Neue Gemeinschaftsunterkunft: Bauausschuss Neuburg vertagt Entscheidung

Neuburg (intv) Mehr als 60.000 Asylbewerber sind seit dem 31. August am Münchner Hauptbahnhof eingetroffen. An einem Samstag waren es gleich 13.000 Menschen die registriert, versorgt und weiterverteilt werden mussten. Der Andrang eine fast nicht mehr zu bewältigende Aufgabe für Polizei und Helfer – der Freistaat führte wieder Grenzkontrollen zu Österreich ein, eine Verschnaufpause für Behörden und Hilfsorganisatoren. Inzwischen schwillt der Flüchtlingsstrom wieder an, kommen die Asylbewerber über Kroatien in Richtung Österreich und Deutschland.

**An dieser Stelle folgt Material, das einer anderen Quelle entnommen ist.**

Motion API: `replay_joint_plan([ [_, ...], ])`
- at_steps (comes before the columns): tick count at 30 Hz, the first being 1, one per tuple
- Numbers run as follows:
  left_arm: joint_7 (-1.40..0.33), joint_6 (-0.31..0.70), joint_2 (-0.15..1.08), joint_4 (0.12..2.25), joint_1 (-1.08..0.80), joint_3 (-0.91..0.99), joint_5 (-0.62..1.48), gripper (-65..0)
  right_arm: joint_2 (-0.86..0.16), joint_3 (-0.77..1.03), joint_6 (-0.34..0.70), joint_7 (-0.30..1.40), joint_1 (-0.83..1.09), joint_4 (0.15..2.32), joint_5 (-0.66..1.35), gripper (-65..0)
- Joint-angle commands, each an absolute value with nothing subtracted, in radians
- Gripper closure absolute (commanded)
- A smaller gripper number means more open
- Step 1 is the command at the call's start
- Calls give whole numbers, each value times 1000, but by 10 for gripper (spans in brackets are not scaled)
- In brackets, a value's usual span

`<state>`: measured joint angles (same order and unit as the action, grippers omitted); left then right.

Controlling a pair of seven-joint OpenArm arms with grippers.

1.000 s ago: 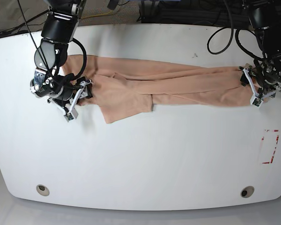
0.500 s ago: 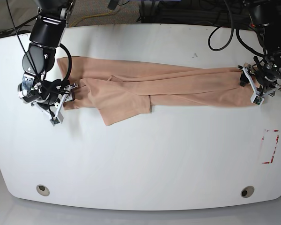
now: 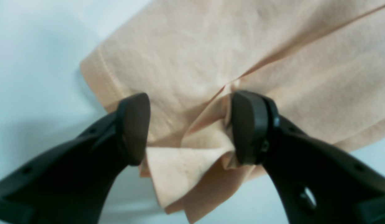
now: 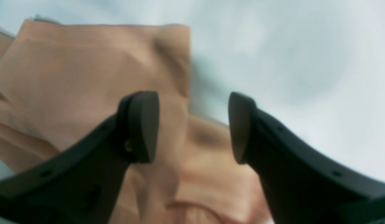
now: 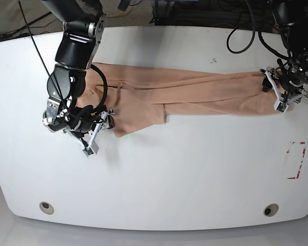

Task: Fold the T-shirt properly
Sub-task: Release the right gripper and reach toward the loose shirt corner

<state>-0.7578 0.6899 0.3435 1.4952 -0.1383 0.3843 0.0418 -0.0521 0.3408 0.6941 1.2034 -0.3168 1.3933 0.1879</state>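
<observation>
In the right wrist view the T-shirt [image 4: 96, 77] is badly blurred, its weave and seams unreadable, and its lower folds run off the bottom and left edges. In the base view the right arm [image 5: 72, 56] covers the shirt's end beneath it, so the cloth's outline there is hidden. In the left wrist view the shirt runs past the top and right edges, and the bunched corner between the left gripper [image 3: 189, 127] fingertips is out of focus.

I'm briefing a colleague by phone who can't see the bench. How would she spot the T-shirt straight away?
Start at the white table. Along its far half lies a long peach-pink band of cloth, the T-shirt, stretched between the two arms. The left pincer and right pincer sit at its ends; it is the only coloured, soft thing there.
</observation>
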Motion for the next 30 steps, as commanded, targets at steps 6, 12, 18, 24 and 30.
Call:
replay_joint_plan([
  [6,-800,698,348,1495,-145,383,10,-382,-101,341,698,989,-414,1112,203,-347],
  [12,-800,698,348,1495,-140,383,10,-382,-116,341,698,941,-429,1018,205,-346],
  [18,-800,698,348,1495,-139,383,10,-382,-59,341,698,972,-415,1024,208,-342],
  [24,-800,698,348,1495,-137,383,10,-382,-21,341,698,978,-407,1064,205,-341],
  [30,-799,698,348,1495,-137,383,10,-382,-21,341,698,975,-406,1064,205,-230],
])
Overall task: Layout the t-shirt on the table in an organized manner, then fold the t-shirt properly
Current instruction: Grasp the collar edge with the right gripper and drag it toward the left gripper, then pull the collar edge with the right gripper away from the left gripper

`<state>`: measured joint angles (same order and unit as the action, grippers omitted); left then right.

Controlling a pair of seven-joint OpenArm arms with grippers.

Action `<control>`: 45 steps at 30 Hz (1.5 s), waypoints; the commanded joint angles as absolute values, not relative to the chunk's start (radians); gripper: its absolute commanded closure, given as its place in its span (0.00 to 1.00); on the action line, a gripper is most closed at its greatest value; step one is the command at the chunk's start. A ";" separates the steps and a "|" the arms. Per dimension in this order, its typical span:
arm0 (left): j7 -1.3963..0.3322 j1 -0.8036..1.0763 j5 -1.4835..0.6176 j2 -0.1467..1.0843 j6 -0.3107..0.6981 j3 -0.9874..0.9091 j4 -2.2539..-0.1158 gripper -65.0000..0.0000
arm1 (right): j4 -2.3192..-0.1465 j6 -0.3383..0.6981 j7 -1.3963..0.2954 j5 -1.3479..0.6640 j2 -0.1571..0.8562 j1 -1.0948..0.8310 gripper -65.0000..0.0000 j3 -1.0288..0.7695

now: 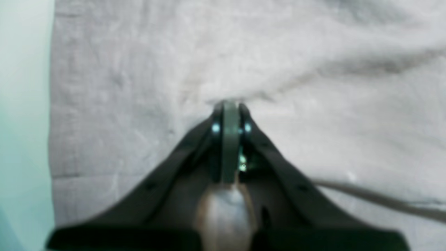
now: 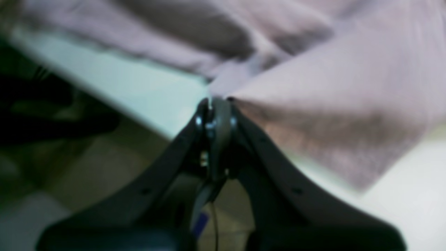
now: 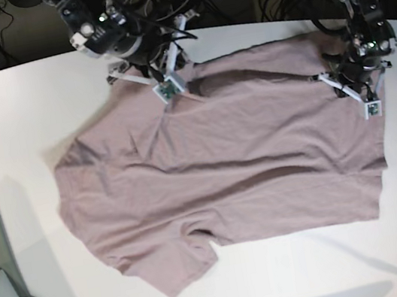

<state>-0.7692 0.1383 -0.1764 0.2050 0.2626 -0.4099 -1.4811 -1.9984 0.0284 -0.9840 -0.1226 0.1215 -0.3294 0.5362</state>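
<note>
Base view shows the white desk (image 3: 14,95) filling nearly the whole picture, with the dusty-pink t-shirt (image 3: 227,182) spread across its middle. The shirt lies mostly flat with shallow wrinkles; one short sleeve points toward the near edge, the other runs toward the far left, and the straight hem sits at the right side. Dark cables and equipment crowd the strip beyond the far edge of the desk.

Both arms reach down at the shirt's far edge, well apart from each other. The right hand (image 3: 140,65) sits at the far-left corner of the cloth, and its wrist view shows its fingers pressed together on a gathered point of fabric (image 2: 313,115) lifted off the desk edge — the cloth fans out from the pinch. The left hand (image 3: 356,65) sits at the far-right corner near the hem; from its wrist view (image 1: 228,104) the fingers are pressed together on the shirt (image 1: 139,87), with small creases running out from the tips — the picture is blurred.
</note>
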 commanded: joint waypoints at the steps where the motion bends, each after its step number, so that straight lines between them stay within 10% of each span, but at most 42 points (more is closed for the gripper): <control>1: -0.776 0.134 -0.171 0.217 0.262 -0.412 -1.491 1.00 | -2.017 0.025 -0.969 -0.128 0.122 -0.332 0.92 0.558; 9: -0.776 0.134 -0.177 0.217 0.262 -0.409 -1.491 1.00 | -2.026 0.025 -0.998 -0.128 0.162 -0.357 0.51 0.598; 45: -0.776 0.114 -0.177 0.216 0.262 -0.409 -1.491 1.00 | -1.863 0.027 -0.955 -0.133 0.191 -0.326 0.59 0.288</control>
<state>-0.7837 0.1242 -0.1764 0.2047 0.2630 -0.4076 -1.4792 -1.8526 0.0280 -0.9569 -0.1272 0.1864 -0.3229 0.2882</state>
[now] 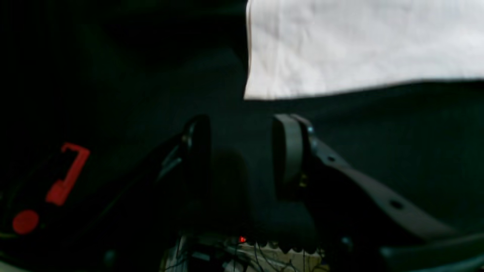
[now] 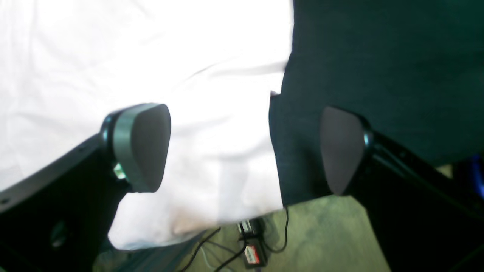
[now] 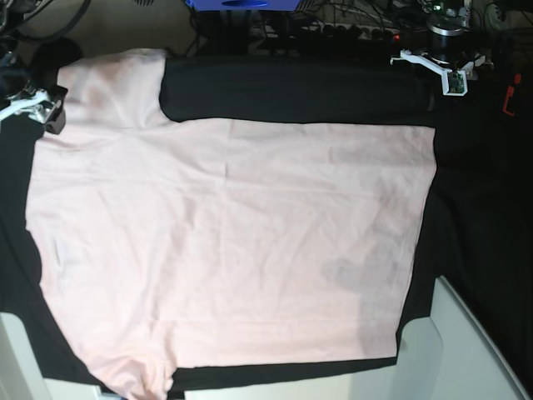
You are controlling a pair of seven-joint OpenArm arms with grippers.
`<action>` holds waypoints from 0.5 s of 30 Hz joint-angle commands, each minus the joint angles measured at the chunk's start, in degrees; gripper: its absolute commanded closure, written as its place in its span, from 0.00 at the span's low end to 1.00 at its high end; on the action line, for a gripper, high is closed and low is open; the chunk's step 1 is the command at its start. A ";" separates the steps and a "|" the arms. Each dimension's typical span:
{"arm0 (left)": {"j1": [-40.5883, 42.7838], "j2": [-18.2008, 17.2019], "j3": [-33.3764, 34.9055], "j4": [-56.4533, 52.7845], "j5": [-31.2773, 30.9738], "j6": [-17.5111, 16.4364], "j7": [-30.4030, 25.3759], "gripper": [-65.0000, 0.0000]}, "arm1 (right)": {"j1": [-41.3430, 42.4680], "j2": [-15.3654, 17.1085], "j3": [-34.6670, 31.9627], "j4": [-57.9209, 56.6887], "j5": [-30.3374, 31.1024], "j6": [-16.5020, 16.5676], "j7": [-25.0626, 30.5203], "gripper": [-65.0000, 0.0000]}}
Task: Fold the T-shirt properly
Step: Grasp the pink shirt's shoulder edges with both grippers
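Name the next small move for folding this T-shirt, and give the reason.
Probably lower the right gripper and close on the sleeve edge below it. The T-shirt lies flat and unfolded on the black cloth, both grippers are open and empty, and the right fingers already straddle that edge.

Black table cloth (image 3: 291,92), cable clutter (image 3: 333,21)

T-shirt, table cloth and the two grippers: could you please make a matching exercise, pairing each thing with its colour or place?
Things:
1. T-shirt
2. table cloth
3. left gripper
4. right gripper

Descriptions:
A. open, one finger over the shirt and one over the cloth
B. pale pink, spread flat
C. open, over bare cloth near a shirt corner
D. black, under the shirt

Pairs: 1-B; 2-D; 3-C; 4-A
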 commanded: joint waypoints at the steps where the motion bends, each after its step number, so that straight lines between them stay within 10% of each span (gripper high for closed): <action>1: 0.61 -0.35 -0.23 0.86 -0.29 0.30 -1.40 0.59 | 0.36 0.97 0.43 -1.29 0.56 1.66 0.55 0.09; 15: 0.52 -0.26 -0.23 0.60 -0.38 0.30 -1.22 0.58 | 4.14 3.25 -0.10 -14.21 0.47 8.65 0.55 0.11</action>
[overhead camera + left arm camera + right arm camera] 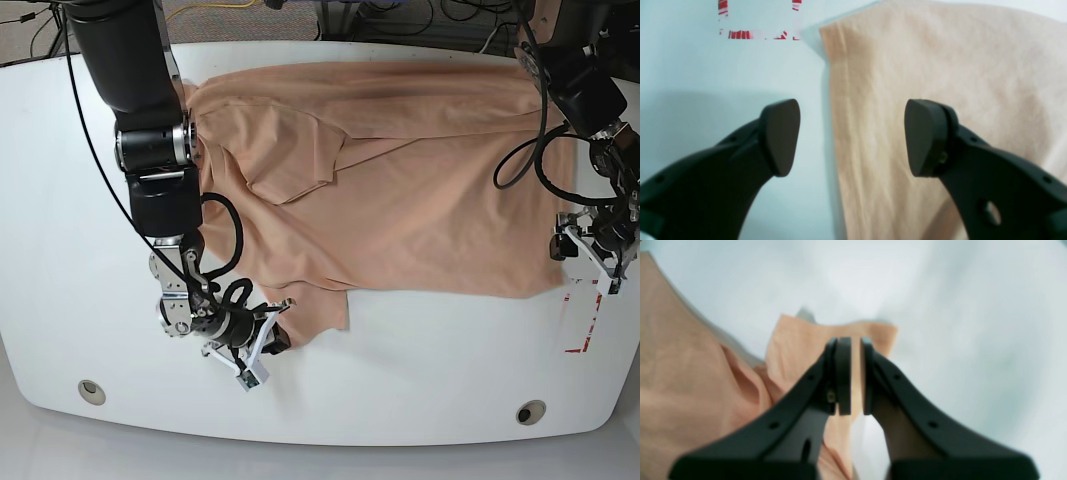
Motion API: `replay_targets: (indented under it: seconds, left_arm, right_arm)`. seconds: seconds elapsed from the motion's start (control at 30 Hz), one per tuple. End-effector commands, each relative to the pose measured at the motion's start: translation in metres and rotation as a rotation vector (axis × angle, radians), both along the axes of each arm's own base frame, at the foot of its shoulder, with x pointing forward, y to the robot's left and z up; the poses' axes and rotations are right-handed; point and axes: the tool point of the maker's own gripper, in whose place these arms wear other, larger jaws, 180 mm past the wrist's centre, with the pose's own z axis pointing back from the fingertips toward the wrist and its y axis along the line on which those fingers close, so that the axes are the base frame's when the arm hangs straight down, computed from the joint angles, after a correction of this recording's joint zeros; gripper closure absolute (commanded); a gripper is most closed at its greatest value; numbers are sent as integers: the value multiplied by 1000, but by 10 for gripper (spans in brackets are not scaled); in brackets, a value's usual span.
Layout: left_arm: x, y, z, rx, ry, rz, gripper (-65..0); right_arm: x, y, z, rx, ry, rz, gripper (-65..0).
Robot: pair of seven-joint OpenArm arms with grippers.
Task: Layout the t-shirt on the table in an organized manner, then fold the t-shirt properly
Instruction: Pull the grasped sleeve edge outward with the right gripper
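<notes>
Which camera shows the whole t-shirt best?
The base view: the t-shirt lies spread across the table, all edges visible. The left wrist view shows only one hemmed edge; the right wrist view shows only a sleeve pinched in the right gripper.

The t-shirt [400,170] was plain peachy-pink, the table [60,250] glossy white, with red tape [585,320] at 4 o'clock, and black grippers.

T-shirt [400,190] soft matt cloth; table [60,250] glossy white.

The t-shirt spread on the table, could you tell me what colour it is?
The t-shirt is a plain pale peach, clearest in the base view.
</notes>
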Motion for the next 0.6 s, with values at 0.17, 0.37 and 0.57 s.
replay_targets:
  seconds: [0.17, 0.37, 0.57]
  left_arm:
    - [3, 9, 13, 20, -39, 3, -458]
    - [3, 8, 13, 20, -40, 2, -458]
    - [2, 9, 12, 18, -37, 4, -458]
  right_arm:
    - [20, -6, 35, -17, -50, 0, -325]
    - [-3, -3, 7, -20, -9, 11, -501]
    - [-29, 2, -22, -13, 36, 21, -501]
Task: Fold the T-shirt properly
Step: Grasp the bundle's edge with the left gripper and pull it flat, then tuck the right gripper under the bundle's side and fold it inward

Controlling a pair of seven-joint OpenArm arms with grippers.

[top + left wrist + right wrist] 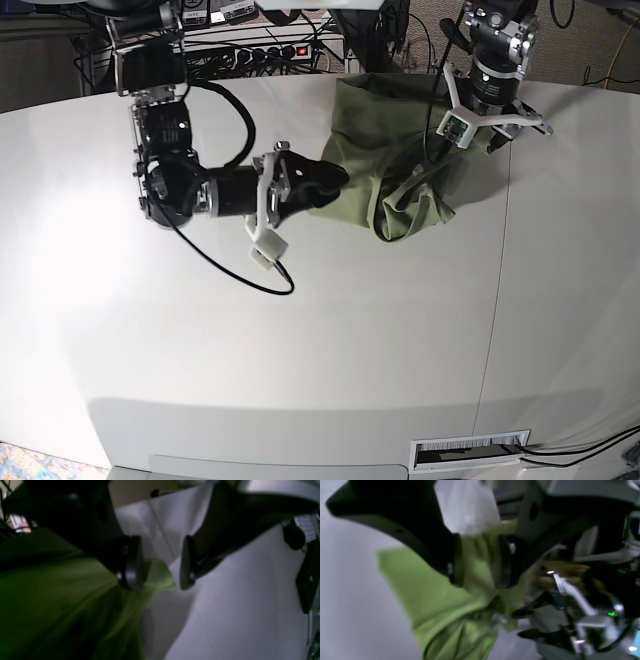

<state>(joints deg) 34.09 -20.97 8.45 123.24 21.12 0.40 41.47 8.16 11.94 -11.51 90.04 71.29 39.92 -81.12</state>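
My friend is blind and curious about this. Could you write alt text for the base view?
A crumpled green T-shirt lies at the far side of a white table, with two black robot arms reaching it. The right end effector grips its near-left edge; the left end effector hovers at its far-right edge.

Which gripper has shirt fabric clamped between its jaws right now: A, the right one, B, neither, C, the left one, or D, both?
A: the right gripper pinches the green T-shirt between its jaws, while the left gripper hangs open beside it.
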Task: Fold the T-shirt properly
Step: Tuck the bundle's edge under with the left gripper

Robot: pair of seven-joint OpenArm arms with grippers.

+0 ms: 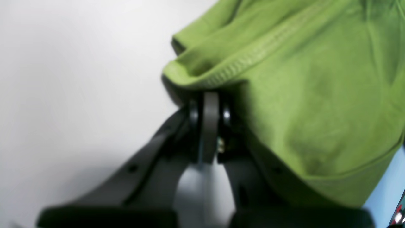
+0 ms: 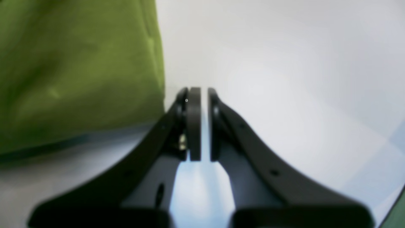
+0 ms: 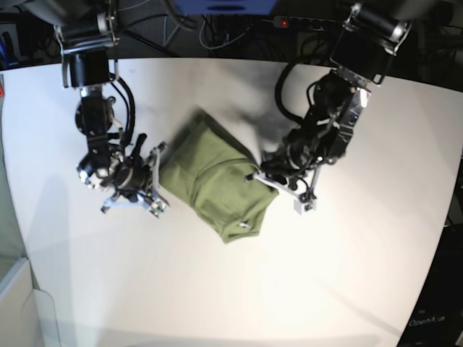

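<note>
My left gripper (image 1: 209,95), jaws pressed together, pinches a ribbed hem of the T-shirt (image 3: 217,181), which lies folded mid-table (image 3: 347,275). My right gripper (image 2: 200,91), jaws all but closed and holding nothing, sits just beside the shirt's edge. No legible writing.

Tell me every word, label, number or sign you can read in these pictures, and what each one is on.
"Open...": pale lettering on a dark panel at the base view's lower right corner; the rest is too small to read.
T-shirt: a small pale mark near its lower edge, too small to read.
Both wrist views: blurred, no text visible.
</note>
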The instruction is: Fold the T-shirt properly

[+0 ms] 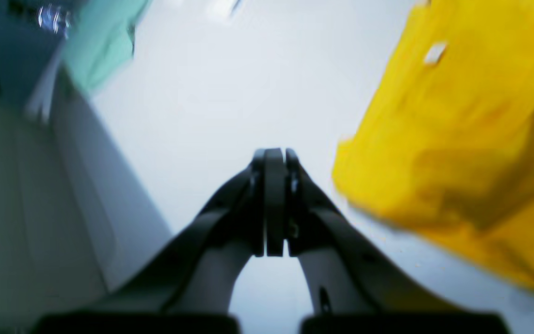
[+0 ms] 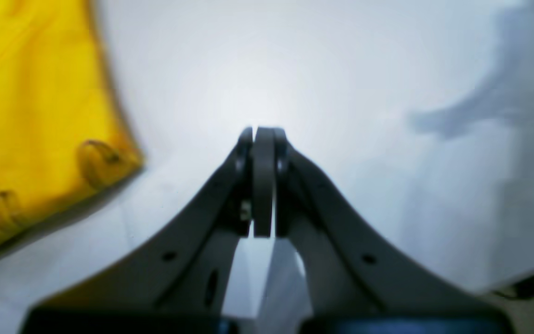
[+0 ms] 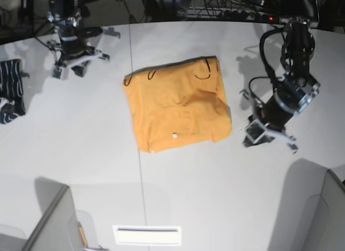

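Note:
The orange-yellow T-shirt (image 3: 178, 105) lies on the white table as a rough folded rectangle, with its small white tag (image 3: 174, 135) near the front edge. In the left wrist view the T-shirt (image 1: 471, 130) fills the right side, and the tag (image 1: 435, 52) shows on it. My left gripper (image 1: 274, 155) is shut and empty, over bare table just beside the cloth; in the base view it (image 3: 253, 133) sits right of the shirt. My right gripper (image 2: 262, 134) is shut and empty, with the shirt (image 2: 30, 116) to its left. In the base view it (image 3: 70, 67) is far back left.
A dark navy white-striped garment (image 3: 11, 92) lies at the table's left edge. A blurred teal cloth (image 1: 104, 37) shows at the upper left of the left wrist view. A white label (image 3: 146, 235) lies near the front edge. Grey partitions stand at both front corners.

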Robot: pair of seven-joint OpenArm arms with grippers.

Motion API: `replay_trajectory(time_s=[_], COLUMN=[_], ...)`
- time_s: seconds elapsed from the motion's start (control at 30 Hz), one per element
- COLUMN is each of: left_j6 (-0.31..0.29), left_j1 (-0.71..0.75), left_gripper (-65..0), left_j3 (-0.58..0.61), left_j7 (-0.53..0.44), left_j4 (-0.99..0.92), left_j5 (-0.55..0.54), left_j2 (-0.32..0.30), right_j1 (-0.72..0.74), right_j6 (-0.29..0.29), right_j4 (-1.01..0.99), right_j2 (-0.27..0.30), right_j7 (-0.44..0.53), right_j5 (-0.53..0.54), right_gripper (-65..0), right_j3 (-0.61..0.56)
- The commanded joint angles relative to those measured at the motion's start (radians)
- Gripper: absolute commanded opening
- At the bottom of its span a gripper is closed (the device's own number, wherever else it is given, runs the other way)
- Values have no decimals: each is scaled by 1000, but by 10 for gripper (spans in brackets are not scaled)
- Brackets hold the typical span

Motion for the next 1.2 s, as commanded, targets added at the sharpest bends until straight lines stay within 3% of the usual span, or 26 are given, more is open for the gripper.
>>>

Auch der Landkreis Neuburg-Schrobenhausen leistet seinen Beitrag bei der Aufnahme der Asylsuchenden – in Noterstaufnahmelagern und festen Unterkünften.  Die sind auch im Landkreis schwer zu finden, so war die Regierung von Oberbayern hoch erfreut, daß ein Neuburger Unternehmer ein Firmenareal im Neuburger Schwalbanger als mögliche Gemeinschaftsunterkunft angeboten hatte. Weniger erfreut über das Angebot waren Gewerbetreibende und Anwohner in der Nachbarschaft des Gebäudes – sie hatten erst aus der Zeitung von der Geschichte erfahren.

Am Mittwoch Abend wurde das Thema im Bauausschuss behandelt – sollte über die Voranfrage des Unternehmers abgestimmt werden.